== WHAT THE TASK ASKS ==
Skip any image you find and restate the rest of the data word for word.

== DATA SEGMENT ==
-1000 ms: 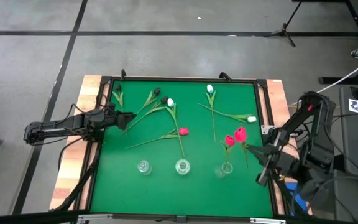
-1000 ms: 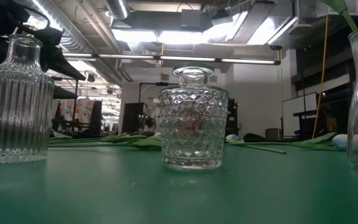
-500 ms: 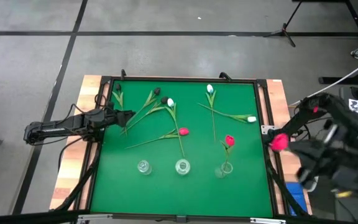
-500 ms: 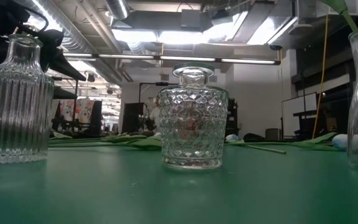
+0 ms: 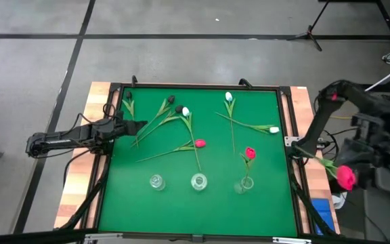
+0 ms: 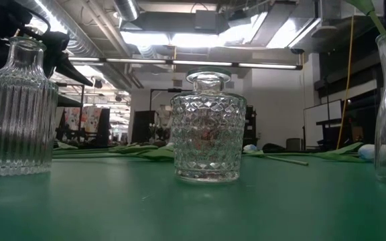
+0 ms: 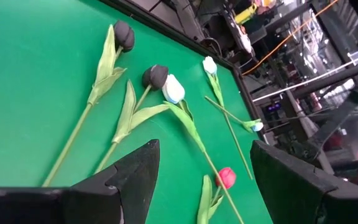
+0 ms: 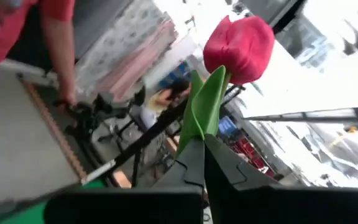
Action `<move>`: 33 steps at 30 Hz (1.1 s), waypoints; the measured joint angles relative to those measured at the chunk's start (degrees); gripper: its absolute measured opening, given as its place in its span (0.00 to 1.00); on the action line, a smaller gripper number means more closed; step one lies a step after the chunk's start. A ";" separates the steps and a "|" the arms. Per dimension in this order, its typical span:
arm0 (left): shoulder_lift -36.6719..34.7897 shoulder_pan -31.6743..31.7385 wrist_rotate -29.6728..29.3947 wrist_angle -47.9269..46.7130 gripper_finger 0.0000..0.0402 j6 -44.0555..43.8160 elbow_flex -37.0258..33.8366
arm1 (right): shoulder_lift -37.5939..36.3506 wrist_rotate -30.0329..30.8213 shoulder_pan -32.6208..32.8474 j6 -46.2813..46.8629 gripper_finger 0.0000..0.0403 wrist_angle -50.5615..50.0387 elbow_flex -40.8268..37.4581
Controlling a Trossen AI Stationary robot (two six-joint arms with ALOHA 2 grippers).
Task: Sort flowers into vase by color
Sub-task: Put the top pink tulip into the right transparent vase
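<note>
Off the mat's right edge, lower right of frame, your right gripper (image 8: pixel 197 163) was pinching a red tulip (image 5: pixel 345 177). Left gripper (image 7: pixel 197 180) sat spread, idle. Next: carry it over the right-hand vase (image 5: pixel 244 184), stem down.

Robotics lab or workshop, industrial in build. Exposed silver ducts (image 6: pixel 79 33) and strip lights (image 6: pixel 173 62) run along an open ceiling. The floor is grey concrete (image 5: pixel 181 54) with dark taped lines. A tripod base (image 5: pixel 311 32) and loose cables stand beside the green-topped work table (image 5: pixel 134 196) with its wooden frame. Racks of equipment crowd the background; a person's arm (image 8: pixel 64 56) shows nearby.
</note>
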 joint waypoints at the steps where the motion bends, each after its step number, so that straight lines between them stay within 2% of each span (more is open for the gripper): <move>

== WRITTEN RESPONSE ==
-1000 ms: 
-1000 ms: 
-500 ms: 
-500 ms: 
+0 ms: 
+0 ms: 
+0 ms: 
+0 ms: 
Action `<move>`: 33 steps at 30 Hz (1.1 s), waypoints; the measured joint angles relative to those measured at the chunk's start (degrees); gripper: its absolute measured opening, given as its place in its span (0.00 to 1.00); on the action line, a smaller gripper number means more closed; step one lies a step after the chunk's start. A ";" separates the steps and a "|" the arms. Per dimension in this order, its typical span:
arm0 (left): shoulder_lift -36.6719..34.7897 shoulder_pan -31.6743..31.7385 wrist_rotate -29.6728..29.3947 wrist_angle -47.9269..46.7130 gripper_finger 0.0000..0.0402 j6 -44.0555..43.8160 elbow_flex -37.0258..33.8366
arm1 (right): shoulder_lift -37.5939..36.3506 wrist_rotate -30.0329..30.8213 shoulder_pan -32.6208..32.8474 j6 -46.2813..46.8629 gripper_finger 0.0000..0.0403 wrist_angle -50.5615..50.0387 elbow_flex -40.8268..37.4581
Controlling a Trossen AI Stationary robot (two six-joint arms with ALOHA 2 grippers).
Task: Sort flowers into vase by color
Sub-task: Put the top pink tulip into the right transparent vase
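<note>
Off the mat's right edge, lower right of frame, your right gripper (image 8: pixel 197 163) was pinching a red tulip (image 5: pixel 345 177). Left gripper (image 7: pixel 197 180) sat spread, idle. Next: carry it over the right-hand vase (image 5: pixel 244 184), stem down.

Robotics lab or workshop, industrial in build. Exposed silver ducts (image 6: pixel 79 33) and strip lights (image 6: pixel 173 62) run along an open ceiling. The floor is grey concrete (image 5: pixel 181 54) with dark taped lines. A tripod base (image 5: pixel 311 32) and loose cables stand beside the green-topped work table (image 5: pixel 134 196) with its wooden frame. Racks of equipment crowd the background; a person's arm (image 8: pixel 64 56) shows nearby.
</note>
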 joint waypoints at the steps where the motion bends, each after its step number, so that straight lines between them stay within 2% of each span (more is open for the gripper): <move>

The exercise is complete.